Thank you very much for those two questions.
In terms of the legal and constitutional aspect, I've tended to look at this bill as focusing only on federal government activity. Under this bill, we would be asked to assess the fairness of performance information being reported about what the federal government is doing.
Now, the act also includes, as Mr. Godfrey mentioned, the state of the environment nationally, which certainly gets at all levels of government, and I suspect beyond that too. Our assessment would not cover that. However, there is a clause, on what we would be required to do in this bill, that says we would be able to make any recommendations or observations on any matter we wish.
Clearly, if there was something in the “state of the environment” material--we would read it, certainly, we wouldn't just disregard it--if there was something in there that was just horrendously misleading, you bet we'd say something. But in terms of it being covered by our formal assessment, it would not be. Okay?
We've had our own legal counsel have a look at this, obviously. You know, we don't go anywhere without our lawyers these days, and I've had some discussions with our own people in the office who are lawyers. And at this point, for this draft, we're okay with this.
In terms of whether this is the best way to strengthen the SDS process, it is one way.

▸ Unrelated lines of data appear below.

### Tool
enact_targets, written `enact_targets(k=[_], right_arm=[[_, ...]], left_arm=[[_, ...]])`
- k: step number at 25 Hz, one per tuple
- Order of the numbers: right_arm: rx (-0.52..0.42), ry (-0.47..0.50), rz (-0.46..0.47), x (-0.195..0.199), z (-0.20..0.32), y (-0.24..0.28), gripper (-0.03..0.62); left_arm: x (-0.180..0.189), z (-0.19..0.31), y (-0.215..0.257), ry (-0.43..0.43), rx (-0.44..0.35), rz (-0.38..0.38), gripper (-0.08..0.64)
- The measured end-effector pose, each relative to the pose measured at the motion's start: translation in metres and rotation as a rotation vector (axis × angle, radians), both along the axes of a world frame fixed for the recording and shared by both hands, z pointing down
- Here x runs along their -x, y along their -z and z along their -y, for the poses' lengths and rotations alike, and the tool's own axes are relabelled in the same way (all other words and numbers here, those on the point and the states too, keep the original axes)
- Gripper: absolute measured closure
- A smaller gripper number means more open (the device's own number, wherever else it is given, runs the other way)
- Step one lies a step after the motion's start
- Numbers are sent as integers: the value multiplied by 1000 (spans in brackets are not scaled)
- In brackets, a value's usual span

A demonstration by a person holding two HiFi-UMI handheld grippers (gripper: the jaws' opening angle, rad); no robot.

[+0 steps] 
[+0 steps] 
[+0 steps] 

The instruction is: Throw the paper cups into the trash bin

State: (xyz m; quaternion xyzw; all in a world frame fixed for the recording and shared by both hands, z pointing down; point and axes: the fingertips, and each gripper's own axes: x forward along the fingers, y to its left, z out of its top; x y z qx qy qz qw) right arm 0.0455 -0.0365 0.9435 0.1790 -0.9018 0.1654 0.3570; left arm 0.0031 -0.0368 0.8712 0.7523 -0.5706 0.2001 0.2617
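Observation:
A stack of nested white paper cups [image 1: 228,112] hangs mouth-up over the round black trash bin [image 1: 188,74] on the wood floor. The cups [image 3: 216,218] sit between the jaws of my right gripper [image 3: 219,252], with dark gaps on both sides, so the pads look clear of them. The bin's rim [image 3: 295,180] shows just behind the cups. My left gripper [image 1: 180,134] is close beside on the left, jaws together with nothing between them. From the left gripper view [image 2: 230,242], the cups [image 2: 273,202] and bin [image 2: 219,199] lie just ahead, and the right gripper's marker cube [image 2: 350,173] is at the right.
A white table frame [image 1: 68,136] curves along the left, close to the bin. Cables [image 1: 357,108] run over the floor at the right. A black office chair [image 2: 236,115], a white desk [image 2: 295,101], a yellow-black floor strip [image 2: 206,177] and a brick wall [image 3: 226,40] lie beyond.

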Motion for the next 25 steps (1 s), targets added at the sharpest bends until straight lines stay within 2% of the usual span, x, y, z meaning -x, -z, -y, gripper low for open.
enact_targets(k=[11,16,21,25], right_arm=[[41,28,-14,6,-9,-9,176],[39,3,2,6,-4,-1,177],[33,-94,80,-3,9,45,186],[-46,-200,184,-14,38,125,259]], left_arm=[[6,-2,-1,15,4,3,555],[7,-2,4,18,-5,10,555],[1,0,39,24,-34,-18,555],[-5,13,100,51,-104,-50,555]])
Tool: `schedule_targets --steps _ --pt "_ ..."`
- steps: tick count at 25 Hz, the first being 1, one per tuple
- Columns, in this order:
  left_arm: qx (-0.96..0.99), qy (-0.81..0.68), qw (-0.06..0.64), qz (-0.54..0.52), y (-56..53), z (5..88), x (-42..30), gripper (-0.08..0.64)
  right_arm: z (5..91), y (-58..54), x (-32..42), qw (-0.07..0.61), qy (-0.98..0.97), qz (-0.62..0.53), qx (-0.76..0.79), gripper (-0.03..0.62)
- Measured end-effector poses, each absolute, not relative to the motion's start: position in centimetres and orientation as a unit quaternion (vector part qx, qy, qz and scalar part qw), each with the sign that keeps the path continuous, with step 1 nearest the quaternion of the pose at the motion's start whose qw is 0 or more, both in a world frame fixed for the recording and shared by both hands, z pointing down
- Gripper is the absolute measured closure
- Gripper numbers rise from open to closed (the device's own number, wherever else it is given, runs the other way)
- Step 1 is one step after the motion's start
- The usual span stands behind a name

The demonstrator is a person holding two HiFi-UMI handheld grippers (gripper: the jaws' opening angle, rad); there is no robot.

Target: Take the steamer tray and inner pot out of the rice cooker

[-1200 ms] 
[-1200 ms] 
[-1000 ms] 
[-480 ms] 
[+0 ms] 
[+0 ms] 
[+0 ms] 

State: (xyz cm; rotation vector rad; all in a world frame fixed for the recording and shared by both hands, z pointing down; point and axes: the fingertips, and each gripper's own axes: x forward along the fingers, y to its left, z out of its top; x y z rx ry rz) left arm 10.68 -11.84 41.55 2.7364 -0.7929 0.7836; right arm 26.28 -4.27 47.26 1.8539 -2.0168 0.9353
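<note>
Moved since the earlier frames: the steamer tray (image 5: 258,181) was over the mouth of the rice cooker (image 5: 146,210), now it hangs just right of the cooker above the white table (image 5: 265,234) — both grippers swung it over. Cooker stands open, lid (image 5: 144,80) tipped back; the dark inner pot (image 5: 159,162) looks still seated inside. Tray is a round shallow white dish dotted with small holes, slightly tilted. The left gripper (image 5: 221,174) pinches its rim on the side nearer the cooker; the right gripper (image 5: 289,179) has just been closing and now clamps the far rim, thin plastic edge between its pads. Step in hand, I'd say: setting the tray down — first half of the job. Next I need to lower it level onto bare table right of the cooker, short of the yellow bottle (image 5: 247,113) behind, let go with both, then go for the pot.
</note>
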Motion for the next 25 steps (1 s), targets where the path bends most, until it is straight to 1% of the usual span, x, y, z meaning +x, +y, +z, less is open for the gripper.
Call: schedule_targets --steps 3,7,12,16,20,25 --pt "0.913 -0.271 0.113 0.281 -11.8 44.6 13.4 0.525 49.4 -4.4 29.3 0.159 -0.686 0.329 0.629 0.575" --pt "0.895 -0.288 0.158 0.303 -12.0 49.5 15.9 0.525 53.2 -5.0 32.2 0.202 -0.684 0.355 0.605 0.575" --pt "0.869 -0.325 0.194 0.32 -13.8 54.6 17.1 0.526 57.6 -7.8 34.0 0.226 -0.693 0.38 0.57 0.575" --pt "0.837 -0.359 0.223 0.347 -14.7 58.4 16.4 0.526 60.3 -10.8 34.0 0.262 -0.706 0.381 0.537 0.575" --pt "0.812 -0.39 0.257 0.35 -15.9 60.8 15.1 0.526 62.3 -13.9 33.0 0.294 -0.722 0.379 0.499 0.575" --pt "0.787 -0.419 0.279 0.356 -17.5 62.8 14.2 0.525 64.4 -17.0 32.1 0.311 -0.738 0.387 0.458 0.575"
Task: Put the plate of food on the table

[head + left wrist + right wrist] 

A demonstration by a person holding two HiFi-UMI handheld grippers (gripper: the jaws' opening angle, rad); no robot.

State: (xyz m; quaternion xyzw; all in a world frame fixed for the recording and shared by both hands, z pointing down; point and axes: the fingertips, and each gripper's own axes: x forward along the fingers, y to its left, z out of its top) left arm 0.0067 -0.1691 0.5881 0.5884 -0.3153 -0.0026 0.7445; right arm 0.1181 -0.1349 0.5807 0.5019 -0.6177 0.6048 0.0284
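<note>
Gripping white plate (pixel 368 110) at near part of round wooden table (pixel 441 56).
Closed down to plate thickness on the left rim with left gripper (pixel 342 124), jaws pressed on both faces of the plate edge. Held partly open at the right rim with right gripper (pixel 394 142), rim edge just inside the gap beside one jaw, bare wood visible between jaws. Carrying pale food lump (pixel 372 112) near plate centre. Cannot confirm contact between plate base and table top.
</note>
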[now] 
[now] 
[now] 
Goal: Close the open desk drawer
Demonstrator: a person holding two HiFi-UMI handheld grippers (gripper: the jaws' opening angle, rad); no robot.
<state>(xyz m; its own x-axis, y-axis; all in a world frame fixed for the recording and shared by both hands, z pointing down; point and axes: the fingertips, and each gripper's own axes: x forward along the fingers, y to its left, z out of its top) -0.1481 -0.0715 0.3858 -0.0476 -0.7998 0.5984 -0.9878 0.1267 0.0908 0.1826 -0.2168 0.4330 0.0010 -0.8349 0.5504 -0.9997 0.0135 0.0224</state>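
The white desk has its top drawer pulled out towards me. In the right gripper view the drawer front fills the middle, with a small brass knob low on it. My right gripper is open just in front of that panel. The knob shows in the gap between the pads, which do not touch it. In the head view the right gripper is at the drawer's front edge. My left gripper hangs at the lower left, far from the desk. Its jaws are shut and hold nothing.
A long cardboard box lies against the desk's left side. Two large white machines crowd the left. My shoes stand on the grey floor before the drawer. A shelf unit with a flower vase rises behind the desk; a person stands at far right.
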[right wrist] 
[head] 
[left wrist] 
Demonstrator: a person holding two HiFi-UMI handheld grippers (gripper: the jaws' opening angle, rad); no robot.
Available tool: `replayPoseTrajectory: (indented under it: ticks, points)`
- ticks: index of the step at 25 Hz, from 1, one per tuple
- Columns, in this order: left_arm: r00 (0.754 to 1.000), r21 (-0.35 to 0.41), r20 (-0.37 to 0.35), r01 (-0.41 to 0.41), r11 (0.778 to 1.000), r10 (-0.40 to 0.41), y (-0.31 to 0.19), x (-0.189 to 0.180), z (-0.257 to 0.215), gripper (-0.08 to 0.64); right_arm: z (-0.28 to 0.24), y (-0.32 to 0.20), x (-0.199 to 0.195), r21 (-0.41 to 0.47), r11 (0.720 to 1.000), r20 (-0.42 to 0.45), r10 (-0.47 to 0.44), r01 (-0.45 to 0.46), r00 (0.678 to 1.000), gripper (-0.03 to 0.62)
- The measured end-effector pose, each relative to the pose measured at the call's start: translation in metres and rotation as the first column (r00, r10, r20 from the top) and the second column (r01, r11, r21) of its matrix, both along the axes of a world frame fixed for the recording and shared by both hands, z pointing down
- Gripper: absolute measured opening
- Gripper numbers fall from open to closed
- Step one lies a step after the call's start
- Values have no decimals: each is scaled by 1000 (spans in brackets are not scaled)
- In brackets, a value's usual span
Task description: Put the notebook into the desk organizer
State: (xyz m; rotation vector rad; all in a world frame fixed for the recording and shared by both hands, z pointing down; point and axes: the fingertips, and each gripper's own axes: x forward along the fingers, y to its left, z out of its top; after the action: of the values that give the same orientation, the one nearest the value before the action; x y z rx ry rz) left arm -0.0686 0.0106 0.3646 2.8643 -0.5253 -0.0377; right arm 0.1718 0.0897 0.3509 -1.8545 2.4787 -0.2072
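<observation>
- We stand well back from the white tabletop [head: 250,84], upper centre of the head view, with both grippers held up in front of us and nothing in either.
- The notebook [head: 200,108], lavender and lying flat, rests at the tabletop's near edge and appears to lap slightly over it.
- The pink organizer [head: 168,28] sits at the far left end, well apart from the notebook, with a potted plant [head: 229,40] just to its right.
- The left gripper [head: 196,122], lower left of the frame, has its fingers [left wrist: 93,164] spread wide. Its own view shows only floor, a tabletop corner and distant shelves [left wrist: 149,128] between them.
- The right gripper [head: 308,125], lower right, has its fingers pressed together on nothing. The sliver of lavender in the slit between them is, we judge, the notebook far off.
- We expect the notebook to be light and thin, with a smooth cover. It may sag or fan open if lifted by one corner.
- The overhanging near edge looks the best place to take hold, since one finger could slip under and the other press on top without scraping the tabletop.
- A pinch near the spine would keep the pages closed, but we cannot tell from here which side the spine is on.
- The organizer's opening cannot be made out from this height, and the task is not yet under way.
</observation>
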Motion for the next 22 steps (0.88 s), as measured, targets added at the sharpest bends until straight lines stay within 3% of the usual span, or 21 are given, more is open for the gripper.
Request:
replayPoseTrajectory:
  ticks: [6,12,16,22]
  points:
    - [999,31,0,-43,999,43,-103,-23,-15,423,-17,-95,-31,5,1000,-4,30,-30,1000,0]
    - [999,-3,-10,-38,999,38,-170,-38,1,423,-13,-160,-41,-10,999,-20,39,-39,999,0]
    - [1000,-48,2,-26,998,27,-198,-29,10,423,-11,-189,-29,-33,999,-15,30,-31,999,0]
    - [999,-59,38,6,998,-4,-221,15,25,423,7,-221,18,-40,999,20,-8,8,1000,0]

It is one element we were hoping would be part of the government's review of the SDS process, but there are other elements that will probably be uncovered by this review, not the least of which would be the rewards and sanctions Mr. Cullen spoke of, and best practices in other countries. We could learn something from other countries, I expect, on how they might or might not do something similar.
So certainly the review by the government of the SDS process would be broader than the overarching framework we're looking at here, but the overarching framework would certainly, I hope, be part of that review.